* **Data excerpts**:
┏━━
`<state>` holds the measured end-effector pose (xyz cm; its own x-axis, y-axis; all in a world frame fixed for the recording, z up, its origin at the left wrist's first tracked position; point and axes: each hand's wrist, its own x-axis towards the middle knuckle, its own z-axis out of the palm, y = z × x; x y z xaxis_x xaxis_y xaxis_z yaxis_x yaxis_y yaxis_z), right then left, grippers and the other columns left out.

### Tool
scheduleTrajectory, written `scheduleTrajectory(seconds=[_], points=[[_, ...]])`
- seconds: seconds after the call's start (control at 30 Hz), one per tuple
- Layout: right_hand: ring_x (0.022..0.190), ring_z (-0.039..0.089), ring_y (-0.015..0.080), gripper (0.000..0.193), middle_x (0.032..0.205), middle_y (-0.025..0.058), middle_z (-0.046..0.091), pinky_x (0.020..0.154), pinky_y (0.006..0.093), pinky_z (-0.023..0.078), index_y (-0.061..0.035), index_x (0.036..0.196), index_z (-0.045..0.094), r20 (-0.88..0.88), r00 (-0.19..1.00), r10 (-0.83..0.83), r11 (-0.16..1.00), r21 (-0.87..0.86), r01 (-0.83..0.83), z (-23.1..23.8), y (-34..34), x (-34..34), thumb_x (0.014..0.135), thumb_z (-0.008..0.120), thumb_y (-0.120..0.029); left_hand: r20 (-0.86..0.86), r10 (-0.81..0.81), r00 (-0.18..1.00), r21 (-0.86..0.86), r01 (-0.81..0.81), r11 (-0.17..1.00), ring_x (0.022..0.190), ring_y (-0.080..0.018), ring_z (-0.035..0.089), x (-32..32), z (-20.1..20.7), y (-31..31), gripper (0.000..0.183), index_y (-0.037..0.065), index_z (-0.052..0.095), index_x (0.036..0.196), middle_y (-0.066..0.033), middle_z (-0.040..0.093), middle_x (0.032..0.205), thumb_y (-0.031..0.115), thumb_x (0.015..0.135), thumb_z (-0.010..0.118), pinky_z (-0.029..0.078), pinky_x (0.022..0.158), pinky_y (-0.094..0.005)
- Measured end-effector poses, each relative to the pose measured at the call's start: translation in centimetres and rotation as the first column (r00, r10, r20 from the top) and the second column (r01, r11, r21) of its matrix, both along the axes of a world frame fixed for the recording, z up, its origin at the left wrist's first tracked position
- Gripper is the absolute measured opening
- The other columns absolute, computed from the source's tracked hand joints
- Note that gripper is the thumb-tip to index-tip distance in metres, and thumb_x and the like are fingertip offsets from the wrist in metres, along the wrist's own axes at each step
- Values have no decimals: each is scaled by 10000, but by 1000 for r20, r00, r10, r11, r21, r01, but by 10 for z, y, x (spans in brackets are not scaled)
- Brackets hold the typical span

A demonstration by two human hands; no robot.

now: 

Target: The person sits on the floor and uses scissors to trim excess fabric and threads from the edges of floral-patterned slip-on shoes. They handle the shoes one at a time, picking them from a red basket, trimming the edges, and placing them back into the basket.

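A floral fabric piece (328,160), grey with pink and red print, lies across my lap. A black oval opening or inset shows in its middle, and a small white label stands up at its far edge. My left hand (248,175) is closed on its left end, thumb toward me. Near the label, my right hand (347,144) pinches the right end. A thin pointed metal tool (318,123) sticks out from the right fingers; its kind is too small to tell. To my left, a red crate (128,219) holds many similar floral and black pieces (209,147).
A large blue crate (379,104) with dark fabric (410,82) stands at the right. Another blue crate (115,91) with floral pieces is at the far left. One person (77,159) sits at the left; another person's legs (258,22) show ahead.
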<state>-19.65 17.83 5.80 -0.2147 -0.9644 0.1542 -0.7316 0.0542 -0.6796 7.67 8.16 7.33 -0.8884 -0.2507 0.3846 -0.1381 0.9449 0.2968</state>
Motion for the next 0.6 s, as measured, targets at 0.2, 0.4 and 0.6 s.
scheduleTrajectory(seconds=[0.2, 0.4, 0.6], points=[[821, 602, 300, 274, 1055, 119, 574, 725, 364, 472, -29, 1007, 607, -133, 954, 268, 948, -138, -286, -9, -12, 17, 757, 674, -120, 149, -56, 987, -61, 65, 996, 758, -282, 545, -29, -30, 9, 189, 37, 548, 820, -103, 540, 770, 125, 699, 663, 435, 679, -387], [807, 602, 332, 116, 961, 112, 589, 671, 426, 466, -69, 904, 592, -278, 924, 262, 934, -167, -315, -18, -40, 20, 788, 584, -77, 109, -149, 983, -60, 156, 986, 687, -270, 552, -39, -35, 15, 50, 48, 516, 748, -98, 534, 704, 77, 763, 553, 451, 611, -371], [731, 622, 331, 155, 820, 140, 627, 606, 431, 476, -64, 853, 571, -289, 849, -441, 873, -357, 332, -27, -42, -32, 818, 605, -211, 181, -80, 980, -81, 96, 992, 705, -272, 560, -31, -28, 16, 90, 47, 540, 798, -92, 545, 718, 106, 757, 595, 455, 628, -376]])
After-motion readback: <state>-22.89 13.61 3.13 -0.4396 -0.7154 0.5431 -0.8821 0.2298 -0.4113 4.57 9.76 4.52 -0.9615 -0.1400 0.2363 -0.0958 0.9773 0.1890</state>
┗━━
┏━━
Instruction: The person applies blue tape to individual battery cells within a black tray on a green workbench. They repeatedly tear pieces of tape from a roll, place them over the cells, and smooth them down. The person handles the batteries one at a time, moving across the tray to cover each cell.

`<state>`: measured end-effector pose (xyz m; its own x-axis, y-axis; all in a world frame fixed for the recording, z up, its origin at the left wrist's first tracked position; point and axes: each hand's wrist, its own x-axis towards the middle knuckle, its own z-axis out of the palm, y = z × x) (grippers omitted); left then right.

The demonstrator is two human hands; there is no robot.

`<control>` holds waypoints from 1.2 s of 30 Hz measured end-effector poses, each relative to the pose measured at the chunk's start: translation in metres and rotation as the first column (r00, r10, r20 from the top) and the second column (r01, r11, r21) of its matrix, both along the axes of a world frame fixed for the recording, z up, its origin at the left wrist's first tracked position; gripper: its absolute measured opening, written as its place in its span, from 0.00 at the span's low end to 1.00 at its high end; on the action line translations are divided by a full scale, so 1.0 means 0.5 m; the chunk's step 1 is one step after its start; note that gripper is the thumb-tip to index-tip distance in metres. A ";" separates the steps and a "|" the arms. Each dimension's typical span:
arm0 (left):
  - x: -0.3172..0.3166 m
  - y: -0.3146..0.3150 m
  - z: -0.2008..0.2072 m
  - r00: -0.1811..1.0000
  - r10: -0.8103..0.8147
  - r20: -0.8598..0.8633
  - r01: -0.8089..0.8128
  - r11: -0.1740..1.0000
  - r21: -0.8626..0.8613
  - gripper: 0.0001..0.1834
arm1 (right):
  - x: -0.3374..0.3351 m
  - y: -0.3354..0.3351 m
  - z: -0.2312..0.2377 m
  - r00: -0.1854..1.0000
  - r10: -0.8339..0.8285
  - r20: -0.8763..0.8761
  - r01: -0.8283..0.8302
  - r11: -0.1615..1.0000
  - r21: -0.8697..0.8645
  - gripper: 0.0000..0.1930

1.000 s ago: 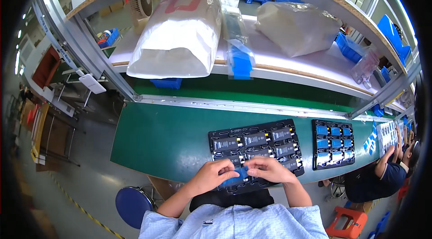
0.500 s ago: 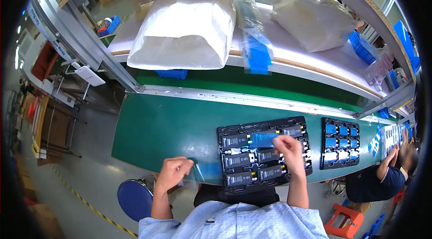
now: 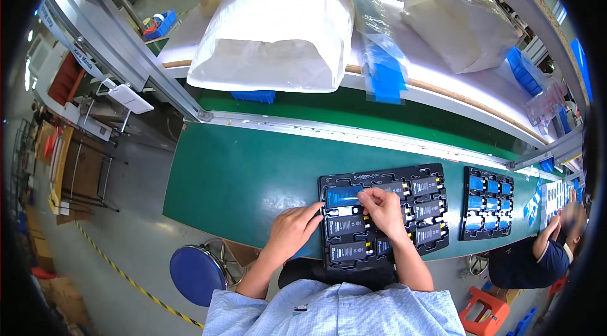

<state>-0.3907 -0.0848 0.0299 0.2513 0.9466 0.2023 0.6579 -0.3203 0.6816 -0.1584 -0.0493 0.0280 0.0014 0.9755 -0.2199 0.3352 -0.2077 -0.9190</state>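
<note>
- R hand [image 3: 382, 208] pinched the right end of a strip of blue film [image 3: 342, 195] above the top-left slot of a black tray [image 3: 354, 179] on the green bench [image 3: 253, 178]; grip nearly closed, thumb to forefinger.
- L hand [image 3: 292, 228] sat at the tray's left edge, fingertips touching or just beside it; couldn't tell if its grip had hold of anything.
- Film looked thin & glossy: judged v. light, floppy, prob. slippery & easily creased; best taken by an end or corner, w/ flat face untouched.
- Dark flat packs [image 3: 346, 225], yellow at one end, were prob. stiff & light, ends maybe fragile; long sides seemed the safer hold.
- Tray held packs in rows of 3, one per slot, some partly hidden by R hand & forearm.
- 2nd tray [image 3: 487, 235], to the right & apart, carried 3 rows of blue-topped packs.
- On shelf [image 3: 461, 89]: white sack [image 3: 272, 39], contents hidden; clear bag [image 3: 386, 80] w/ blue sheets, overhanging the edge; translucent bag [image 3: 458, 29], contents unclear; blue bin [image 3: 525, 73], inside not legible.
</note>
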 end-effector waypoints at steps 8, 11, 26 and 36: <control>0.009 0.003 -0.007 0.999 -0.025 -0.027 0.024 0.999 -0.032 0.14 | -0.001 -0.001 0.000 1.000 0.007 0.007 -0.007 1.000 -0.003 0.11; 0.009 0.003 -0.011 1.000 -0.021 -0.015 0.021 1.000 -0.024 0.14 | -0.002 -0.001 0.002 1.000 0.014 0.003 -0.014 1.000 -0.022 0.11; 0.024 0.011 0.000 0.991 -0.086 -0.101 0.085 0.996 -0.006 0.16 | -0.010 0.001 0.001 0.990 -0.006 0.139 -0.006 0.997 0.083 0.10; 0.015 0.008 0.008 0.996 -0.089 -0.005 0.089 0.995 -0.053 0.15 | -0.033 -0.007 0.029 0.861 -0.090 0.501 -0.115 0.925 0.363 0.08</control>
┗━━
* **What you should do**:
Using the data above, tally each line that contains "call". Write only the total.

* **Completed exercise**:
2